When contacted by The Hindu , C. Ahmed Kutty, Deputy Director of the Fisheries Department, said the delay had been mainly due to the “waiting period for the guidelines from the government”.
“We got the guidelines on the kind of groups or individuals which can be accommodated only on April 26. It clearly says that only those self-help groups formed under the Tsunami Emergency Assistance Project (TEAP), Tsunami Rehabilitation Project (TRP), Prime Minister’s National Relief Fund (PMNRF) and the SAF units be given accommodation. The chart to grade these units was received only last week. Now, we have started taking necessary steps to select the groups,” says Mr. Ahmed Kutty.
There have been demands from the local population to accommodate at the centre a local Maveli store, destroyed in strong winds recently.
Mayor A.K. Premajam, who is part of the monitoring committee of the centre, said she was yet to receive any communication regarding the guidelines. “I came to know that I am part of the committee only recently. But when I contacted Fisheries Department officials, they said they were yet to get the guidelines,” Ms.

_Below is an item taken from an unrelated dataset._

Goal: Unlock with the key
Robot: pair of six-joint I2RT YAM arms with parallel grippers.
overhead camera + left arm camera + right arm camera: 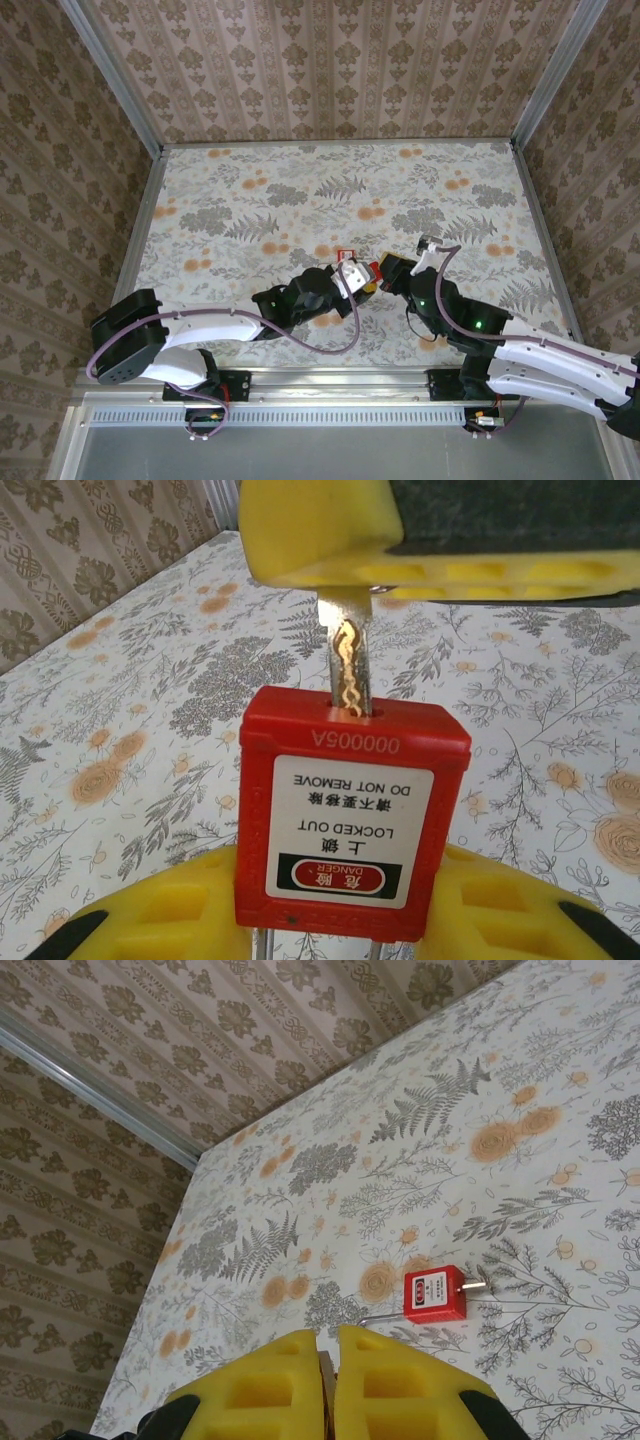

Premajam said.
Meanwhile, more SAF groups are set to be activated in the coming months. A three-day residential training programme of a new batch of 40 women is on at the Youth Hostel.
“We train new groups every year but at the same time keep constantly in touch with the old ones to see how they are progressing. Right now, a space of their own free from rent is a problem,” says K. Saritha, project coordinator of the SAF groups.